On PHP's documentation for this function, the example provided shows that the after transforming the rows array into a columns array, we should use the original array as a third parameter to match the keys - I don't have the "original" array to do the match since I didn't transform anything.
Thank you.
Desired output, as suggested by one user:
Original:
array
{
['Employee_ID'] = (1002, 4508, 0002, 1112)
['Business_Unit'] = ('UER', 'ABC', 'XYZ', 'EER')
['LastName'] = ('Smith', 'Vicente', 'Simpson', 'Thompson')
}
Sorted by Employee ID:
array
{
['Employee_ID'] = (0002, 1002, 1112, 4508)
['Business_Unit'] = ('XYZ', 'UER', 'EER', 'ABC')

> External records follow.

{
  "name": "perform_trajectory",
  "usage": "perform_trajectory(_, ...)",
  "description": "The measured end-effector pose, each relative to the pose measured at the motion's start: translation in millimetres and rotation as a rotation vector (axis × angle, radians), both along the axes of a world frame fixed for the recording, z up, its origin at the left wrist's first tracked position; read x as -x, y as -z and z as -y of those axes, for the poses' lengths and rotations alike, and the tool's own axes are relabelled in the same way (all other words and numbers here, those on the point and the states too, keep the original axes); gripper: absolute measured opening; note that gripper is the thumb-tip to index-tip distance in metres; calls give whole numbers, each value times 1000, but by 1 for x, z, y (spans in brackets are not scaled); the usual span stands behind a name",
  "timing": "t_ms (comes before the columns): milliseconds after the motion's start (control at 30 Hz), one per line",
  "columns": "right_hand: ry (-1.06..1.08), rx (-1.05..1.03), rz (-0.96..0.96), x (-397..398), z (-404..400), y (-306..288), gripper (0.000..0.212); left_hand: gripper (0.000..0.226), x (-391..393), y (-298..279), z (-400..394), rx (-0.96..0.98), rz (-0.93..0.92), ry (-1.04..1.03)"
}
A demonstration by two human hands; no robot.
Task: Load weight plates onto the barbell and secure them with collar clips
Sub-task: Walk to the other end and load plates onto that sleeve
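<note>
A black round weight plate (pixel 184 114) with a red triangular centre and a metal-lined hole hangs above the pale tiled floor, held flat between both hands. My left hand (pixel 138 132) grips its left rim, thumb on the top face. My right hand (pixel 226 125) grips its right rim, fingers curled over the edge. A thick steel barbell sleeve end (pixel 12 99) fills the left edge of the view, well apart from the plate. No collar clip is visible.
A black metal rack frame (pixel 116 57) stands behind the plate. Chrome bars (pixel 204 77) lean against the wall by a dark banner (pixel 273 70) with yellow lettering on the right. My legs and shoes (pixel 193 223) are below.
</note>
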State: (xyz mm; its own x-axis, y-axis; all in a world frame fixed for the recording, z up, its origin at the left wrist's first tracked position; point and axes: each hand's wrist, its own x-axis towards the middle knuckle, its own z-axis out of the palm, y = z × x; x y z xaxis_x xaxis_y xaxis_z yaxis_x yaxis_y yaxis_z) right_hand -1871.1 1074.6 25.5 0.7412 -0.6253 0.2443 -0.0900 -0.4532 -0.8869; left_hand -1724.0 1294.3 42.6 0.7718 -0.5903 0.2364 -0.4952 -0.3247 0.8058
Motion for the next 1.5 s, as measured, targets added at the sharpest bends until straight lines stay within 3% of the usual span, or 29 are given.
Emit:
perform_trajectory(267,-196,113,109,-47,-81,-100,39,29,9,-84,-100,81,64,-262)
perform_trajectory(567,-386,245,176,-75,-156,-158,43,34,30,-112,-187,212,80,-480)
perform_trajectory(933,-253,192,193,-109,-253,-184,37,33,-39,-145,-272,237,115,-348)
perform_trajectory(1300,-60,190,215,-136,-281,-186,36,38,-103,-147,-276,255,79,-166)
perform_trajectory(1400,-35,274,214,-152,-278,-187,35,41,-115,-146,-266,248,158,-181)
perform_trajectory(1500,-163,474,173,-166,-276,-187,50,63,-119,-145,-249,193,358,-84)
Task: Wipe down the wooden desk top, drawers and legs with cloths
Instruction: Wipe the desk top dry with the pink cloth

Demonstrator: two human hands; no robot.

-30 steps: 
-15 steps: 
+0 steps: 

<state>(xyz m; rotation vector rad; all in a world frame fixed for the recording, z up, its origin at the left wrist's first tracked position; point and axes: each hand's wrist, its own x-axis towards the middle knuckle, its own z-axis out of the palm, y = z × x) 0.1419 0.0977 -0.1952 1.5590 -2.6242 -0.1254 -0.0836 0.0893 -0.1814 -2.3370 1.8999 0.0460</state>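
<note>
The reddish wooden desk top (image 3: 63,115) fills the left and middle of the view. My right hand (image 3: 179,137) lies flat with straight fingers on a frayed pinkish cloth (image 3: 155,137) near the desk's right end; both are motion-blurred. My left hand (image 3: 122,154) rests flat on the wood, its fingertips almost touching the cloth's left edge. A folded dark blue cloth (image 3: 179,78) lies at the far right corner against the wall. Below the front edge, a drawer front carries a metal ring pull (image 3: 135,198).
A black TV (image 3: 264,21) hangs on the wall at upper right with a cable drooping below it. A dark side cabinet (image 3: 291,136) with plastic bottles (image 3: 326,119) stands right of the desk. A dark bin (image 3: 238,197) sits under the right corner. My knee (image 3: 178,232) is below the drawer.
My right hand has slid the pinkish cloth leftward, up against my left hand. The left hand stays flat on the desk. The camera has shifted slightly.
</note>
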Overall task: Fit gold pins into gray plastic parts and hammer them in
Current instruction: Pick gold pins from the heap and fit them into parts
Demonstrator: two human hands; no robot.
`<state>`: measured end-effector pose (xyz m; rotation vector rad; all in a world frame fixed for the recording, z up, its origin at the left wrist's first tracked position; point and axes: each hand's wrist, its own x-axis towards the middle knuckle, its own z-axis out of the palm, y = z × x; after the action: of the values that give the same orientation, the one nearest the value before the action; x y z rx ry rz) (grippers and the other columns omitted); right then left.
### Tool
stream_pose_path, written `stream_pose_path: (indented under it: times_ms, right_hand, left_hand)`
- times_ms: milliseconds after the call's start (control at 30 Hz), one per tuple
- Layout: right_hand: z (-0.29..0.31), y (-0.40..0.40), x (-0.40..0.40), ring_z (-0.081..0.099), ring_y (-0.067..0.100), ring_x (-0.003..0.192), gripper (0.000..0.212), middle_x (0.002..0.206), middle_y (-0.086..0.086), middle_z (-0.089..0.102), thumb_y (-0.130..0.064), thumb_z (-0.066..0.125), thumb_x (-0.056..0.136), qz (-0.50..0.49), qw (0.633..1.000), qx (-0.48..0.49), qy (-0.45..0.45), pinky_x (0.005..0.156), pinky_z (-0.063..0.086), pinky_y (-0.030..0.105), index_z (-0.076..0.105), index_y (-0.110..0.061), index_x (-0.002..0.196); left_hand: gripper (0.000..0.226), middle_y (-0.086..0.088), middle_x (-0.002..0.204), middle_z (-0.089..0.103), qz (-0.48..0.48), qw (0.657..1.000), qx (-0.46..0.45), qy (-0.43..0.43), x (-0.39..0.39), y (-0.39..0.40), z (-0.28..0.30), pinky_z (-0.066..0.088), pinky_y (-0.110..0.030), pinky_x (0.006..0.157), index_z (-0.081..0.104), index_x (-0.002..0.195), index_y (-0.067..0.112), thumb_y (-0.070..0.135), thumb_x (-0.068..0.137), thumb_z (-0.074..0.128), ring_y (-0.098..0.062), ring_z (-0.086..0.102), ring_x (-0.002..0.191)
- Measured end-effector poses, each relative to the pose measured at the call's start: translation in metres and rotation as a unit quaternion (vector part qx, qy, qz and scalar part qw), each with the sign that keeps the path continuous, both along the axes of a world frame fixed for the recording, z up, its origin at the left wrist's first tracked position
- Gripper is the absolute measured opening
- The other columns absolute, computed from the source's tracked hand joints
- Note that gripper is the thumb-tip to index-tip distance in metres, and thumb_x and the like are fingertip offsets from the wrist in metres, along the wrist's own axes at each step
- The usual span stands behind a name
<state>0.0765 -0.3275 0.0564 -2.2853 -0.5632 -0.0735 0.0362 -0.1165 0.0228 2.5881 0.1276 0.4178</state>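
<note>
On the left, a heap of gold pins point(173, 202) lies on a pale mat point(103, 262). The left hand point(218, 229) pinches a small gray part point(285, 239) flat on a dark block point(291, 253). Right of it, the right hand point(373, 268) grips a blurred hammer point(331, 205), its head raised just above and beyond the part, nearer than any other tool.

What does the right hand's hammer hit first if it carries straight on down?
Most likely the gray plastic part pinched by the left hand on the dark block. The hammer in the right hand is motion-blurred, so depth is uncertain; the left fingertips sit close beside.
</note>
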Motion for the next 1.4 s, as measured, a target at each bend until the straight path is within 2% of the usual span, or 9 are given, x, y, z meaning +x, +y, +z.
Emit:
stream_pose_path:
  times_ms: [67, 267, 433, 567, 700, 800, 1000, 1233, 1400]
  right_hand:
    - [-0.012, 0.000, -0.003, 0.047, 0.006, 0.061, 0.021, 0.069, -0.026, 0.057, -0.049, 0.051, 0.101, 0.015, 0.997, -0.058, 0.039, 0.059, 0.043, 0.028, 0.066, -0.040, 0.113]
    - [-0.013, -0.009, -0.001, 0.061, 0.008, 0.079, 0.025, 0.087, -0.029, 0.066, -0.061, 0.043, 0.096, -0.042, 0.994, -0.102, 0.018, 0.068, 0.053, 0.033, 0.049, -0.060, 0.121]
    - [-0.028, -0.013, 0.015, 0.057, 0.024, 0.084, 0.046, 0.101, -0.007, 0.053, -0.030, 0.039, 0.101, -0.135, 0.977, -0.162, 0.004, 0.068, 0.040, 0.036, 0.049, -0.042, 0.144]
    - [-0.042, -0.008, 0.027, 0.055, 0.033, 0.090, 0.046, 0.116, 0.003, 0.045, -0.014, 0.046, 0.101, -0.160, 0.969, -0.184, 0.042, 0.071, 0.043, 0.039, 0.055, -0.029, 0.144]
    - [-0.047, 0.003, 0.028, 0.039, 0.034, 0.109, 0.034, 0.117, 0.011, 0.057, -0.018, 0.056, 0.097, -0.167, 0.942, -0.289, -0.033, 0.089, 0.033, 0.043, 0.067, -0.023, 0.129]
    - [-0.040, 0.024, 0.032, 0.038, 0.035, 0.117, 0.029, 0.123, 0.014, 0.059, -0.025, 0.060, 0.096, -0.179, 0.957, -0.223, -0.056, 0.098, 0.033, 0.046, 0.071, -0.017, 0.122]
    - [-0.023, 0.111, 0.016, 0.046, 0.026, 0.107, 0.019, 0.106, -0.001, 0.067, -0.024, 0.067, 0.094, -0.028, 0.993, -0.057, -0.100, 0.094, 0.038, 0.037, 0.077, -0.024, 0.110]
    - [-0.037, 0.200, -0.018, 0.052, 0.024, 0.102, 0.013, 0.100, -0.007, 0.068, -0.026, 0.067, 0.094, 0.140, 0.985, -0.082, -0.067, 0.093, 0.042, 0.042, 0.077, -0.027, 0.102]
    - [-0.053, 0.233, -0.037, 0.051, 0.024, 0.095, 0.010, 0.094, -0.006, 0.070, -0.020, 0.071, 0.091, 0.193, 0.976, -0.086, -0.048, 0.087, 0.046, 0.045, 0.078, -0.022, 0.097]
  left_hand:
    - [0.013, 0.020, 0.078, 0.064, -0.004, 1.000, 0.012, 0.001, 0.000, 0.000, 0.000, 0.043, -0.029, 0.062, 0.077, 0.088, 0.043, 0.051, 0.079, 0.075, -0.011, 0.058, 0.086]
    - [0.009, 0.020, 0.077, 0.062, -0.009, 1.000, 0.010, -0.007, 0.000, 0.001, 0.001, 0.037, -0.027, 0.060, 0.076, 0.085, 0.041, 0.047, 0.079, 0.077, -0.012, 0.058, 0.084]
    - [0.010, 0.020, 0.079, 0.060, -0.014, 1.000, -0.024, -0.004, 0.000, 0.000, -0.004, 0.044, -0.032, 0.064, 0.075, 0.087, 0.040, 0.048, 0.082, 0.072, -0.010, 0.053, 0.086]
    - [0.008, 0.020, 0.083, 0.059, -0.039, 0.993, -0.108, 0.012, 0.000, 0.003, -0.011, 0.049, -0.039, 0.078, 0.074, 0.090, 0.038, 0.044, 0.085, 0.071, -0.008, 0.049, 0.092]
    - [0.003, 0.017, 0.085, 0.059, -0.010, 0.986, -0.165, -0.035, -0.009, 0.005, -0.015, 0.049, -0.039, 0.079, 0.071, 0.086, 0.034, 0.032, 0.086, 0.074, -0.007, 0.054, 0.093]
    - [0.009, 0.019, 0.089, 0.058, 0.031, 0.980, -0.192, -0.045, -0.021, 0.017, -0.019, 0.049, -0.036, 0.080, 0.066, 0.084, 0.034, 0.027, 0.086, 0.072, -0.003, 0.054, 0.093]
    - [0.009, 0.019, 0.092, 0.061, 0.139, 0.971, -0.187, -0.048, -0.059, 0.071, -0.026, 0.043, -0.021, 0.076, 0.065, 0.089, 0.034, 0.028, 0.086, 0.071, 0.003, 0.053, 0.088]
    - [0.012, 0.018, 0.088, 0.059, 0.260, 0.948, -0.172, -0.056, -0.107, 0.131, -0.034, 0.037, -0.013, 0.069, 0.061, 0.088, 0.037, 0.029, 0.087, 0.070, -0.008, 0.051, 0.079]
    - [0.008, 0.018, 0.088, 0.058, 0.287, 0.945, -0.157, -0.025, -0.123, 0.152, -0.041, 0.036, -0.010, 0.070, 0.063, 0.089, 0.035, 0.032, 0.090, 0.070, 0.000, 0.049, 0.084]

['LastName'] = ('Simpson','Smith', 'Thompson', 'Vicente')
}
--
My original array is a database query output:
Array
(
[0] => Array
(
[Employee_ID] => 0000
[Supervisor_ID] => 00000
[Location_Descr] => somewhere
[Start_Date] => 06/03/2002
[Service_Date] => 06/03/2002
[Rehire_Date] => 00/00/00
[Business_Unit] => YYYY
[Job_Title] => Manager
[Email] => email#example.com
[Dept_Desc] => bla bla bla
[Employee_Name_LF] => Last, First
[Supervisor_Name_LF] => Last, First
[Term_Date] => 00/00/00
[Preferred_Name] => Someone
[Source] => Sheet2
)
)
There a several more rows.
The main purpose is to show the results as an HTML table and to generate a CSV file. I already made those functions using the modified structure (the first that I posted). I thought it would be easier to deal with that structure... Indeed it was, but not for sorting unfortunately.
The array_multisort documentation (http://php.net/manual/en/function.array-multisort.php) suggests separating each column as an individual array.. However, as you can see I have several columns (and the user can select more or less to be shown before performing the query.. So I can't just list all of them on the statement).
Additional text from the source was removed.